▸ Task item:
When a line in the records contains the string "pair", copy that line.

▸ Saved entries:
==========

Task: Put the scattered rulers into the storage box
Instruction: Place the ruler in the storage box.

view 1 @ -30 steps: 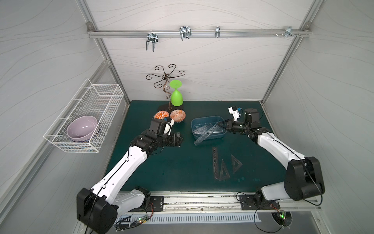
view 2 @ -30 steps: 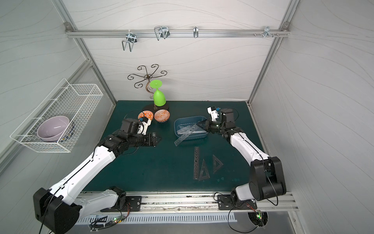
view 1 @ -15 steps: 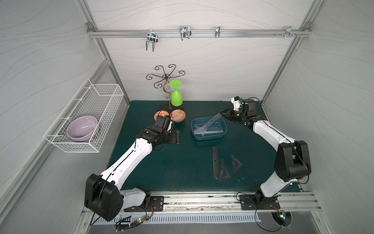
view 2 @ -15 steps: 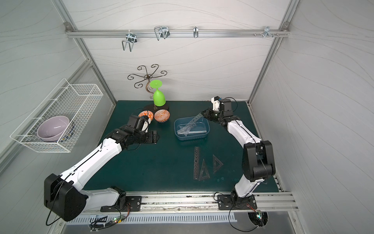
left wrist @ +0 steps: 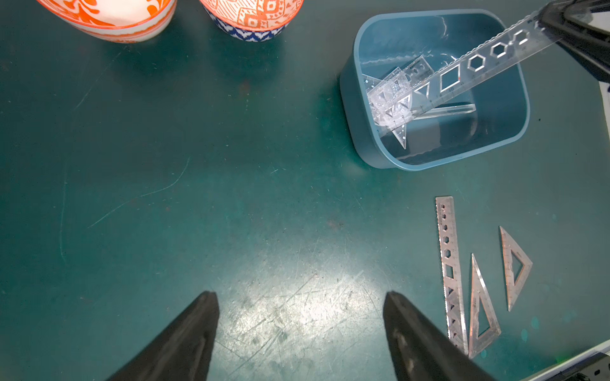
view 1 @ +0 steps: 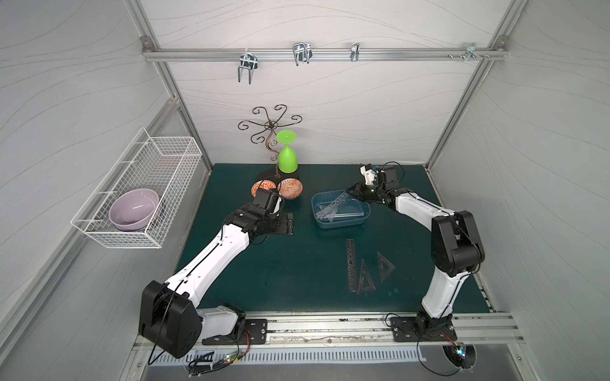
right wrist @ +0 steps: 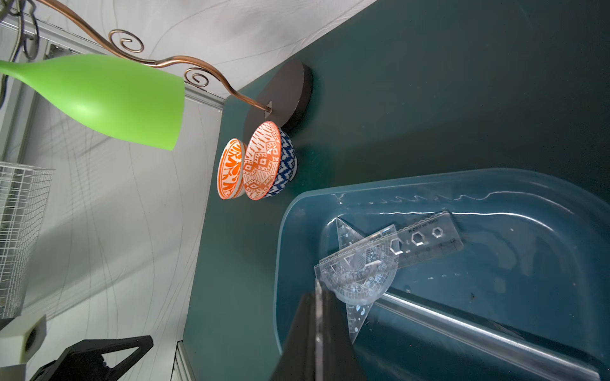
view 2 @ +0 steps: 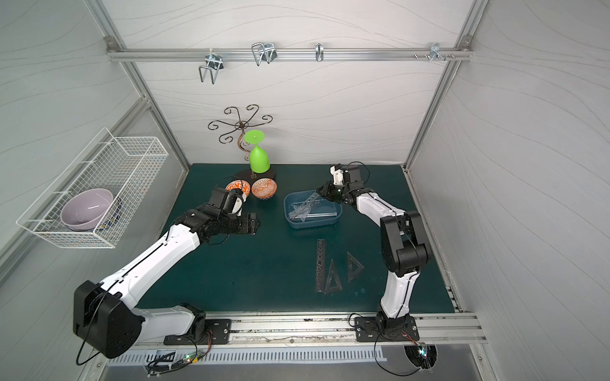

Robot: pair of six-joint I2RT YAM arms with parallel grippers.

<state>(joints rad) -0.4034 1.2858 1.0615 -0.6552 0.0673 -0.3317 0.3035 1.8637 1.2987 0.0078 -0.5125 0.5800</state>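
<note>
The storage box (view 1: 340, 224) (view 2: 312, 225) (left wrist: 356, 138) is a shallow blue tub at mid-table. It holds a protractor (right wrist: 363, 273), a straight strip (right wrist: 429, 240) and a triangle. My right gripper (view 1: 351, 192) (view 2: 321, 193) (left wrist: 548, 19) (right wrist: 318, 297) hovers at the box's far right corner, shut on one end of a long stencil ruler (view 1: 335, 203) (left wrist: 478, 62). That ruler slants down into the box. Three rulers lie on the mat nearer the front: a strip (view 1: 351, 264) (left wrist: 450, 270) and two triangles (view 1: 380, 259) (left wrist: 474, 280). My left gripper (view 1: 290, 224) (left wrist: 300, 297) is open and empty, left of the box.
Two orange patterned bowls (view 1: 290, 189) (left wrist: 251, 13) sit behind my left gripper. A green goblet (view 1: 287, 160) hangs upside down on a curly metal stand at the back. A white wire basket (view 1: 138, 184) with a purple bowl hangs on the left wall.
My right gripper carried the long ruler toward the back and then leftward; its low end, which hung over the box's front rim, now rests inside. The left gripper barely moved.
</note>
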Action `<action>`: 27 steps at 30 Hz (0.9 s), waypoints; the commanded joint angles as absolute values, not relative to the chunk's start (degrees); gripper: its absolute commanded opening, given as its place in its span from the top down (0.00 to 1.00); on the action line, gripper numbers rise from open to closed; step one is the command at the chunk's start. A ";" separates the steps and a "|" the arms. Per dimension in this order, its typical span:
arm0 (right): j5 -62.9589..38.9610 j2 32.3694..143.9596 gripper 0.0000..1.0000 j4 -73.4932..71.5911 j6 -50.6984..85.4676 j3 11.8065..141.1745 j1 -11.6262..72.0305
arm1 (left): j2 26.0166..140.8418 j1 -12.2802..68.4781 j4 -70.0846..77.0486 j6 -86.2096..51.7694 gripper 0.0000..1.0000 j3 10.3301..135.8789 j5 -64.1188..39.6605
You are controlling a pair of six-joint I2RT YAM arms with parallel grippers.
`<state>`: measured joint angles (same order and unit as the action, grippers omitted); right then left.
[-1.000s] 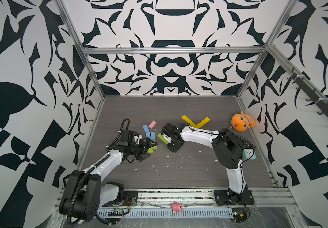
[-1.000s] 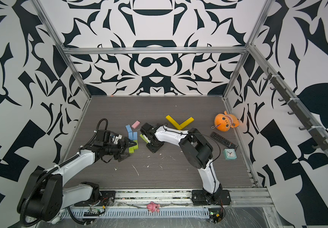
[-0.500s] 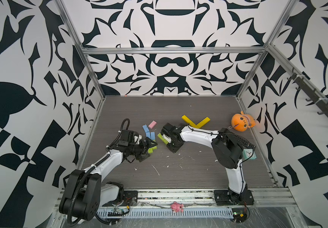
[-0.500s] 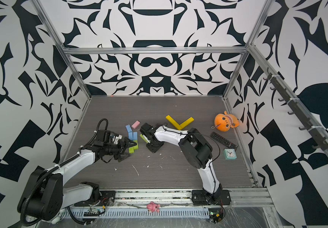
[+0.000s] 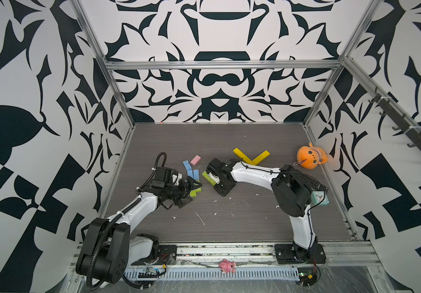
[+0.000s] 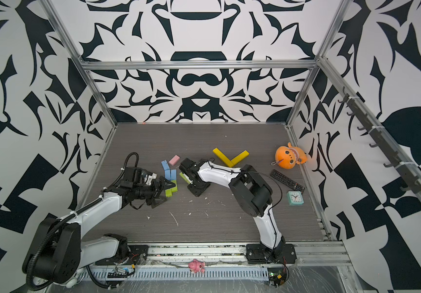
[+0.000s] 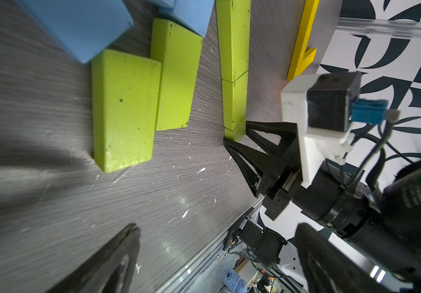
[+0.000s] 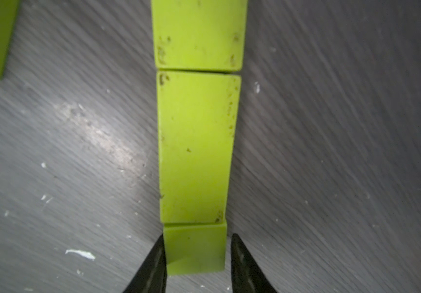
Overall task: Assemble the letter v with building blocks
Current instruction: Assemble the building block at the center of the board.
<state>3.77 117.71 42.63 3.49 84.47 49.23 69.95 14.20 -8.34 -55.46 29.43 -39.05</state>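
Two yellow building blocks (image 5: 251, 158) lie in a V on the grey table, seen in both top views (image 6: 229, 157). My right gripper (image 8: 196, 236) straddles the short end block (image 8: 195, 248) of a row of lime green blocks (image 8: 196, 147). One fingertip touches it and a small gap shows at the other, so the gripper is open. The row lies left of the V (image 5: 208, 176). My left gripper (image 5: 190, 192) is wide open and empty beside two loose lime blocks (image 7: 123, 109). Light blue blocks (image 5: 186, 165) and a pink block (image 5: 195, 159) lie behind them.
An orange plush toy (image 5: 309, 158) sits at the right wall, with a black remote (image 5: 316, 181) and a teal clock (image 5: 319, 199) nearer the front. White scraps dot the table. A pink toy (image 5: 226, 265) lies on the front rail.
The right jaws have parted a little around the lime end block. Both arms have stayed in place, and the left gripper is as wide as before.
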 commanded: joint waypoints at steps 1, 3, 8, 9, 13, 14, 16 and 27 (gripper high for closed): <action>3.16 120.94 0.56 43.85 4.07 84.11 49.94 | 70.32 13.89 -8.55 -54.60 0.01 28.39 -39.82; 3.08 121.00 0.56 43.94 3.97 84.15 49.93 | 70.31 13.90 -8.57 -54.62 0.00 28.39 -39.81; 2.57 121.20 0.54 44.01 3.87 84.39 50.08 | 70.47 13.89 -8.55 -54.65 0.01 28.45 -39.81; 2.55 121.29 0.54 44.03 3.87 84.46 50.17 | 70.49 13.89 -8.66 -54.66 0.01 28.45 -39.81; 1.98 121.04 0.54 43.79 3.77 84.45 50.36 | 70.49 13.89 -8.70 -54.52 0.01 28.56 -39.81; 1.85 120.94 0.55 43.75 3.74 84.38 50.31 | 70.52 13.90 -8.70 -54.55 0.01 28.57 -39.81; 1.93 120.97 0.54 43.75 3.79 84.51 50.34 | 70.58 13.89 -8.77 -54.55 0.01 28.52 -39.79; 1.57 121.18 0.55 43.91 3.95 84.98 50.39 | 70.49 13.89 -8.88 -54.44 0.01 28.65 -39.73</action>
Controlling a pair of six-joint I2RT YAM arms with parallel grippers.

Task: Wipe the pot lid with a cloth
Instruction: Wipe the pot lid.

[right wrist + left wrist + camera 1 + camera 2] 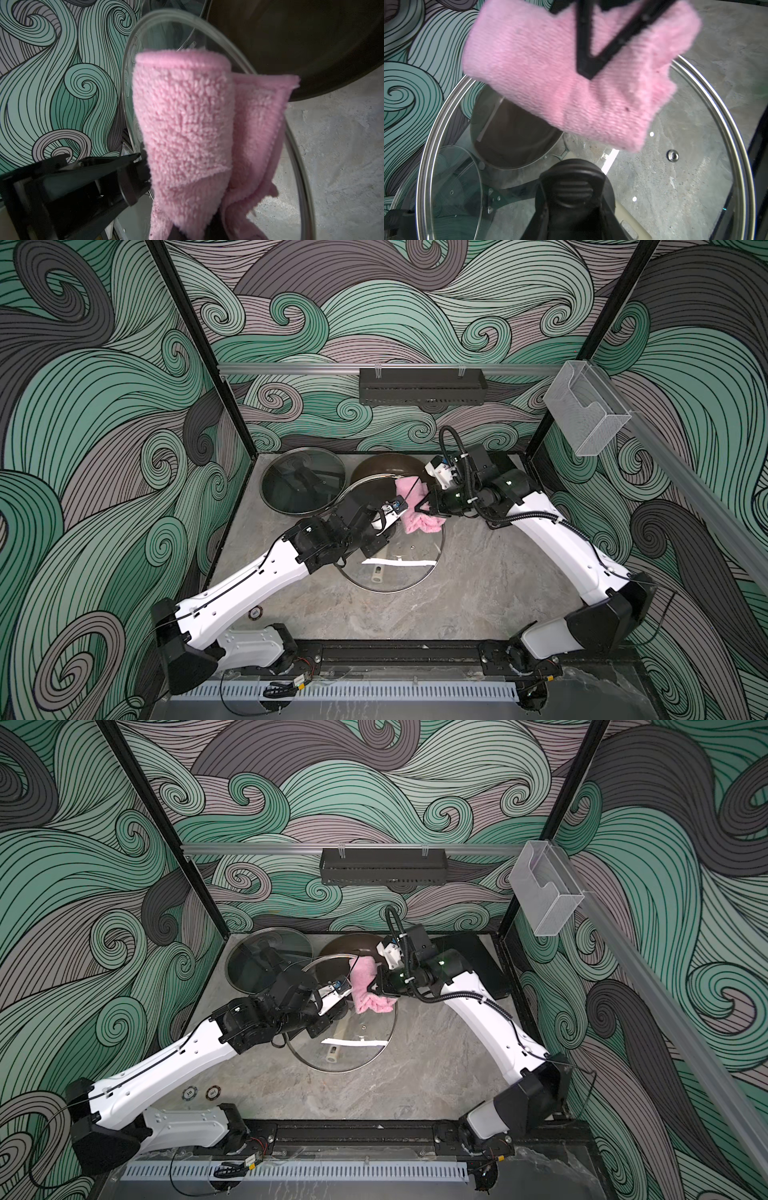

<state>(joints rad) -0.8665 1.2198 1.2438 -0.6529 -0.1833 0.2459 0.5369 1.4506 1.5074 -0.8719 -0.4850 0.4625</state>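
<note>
Wave-patterned walls, green and grey, box in a grey marbled desk (478, 605). Both arms reach in from 6 o'clock and meet near the middle.

Pot lid (411, 547): clear glass with a steel rim, the largest thing on the desk. It sits just past centre toward 12 and is tilted, with its far rim up over the pan. Cannot tell whether the near rim rests on the desk. Left claw (574, 194) is clamped tight on the lid's black knob (574, 176) and steadies it.

Second glass lid (303, 485) lies flat at 11 o'clock. Dark pan (386, 468) is at 12, behind the held lid. Neither is in either claw.

Cloth (419, 524): pink, fluffy, folded into a thick wad. Right claw (422, 506) is pinched down on it, with the wad against the knob side of the glass at the lid's 1 o'clock, close to the rim. Looks to be touching.

Two poker chips (189, 1092) sit at 7 o'clock beside the left arm.

Progress, judged:
- Lid is gripped and presented, cloth is in hand and on the glass, so wiping looks under way.
- Only the far-right sector is covered now.
- Fine specks show toward the near side in the left wrist view. Cannot tell whether they are on the glass or on the desk beneath.
- Left to do: sweep round the knob and across the near half. Nothing shows the underside being reached.
</note>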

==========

▸ Written answer:
Robot: pair of six-joint I2RT YAM arms with parallel grippers.
You are controlling a pair of six-joint I2RT YAM arms with parallel grippers.
Controlling a pair of six-joint I2RT YAM arms with parallel grippers.

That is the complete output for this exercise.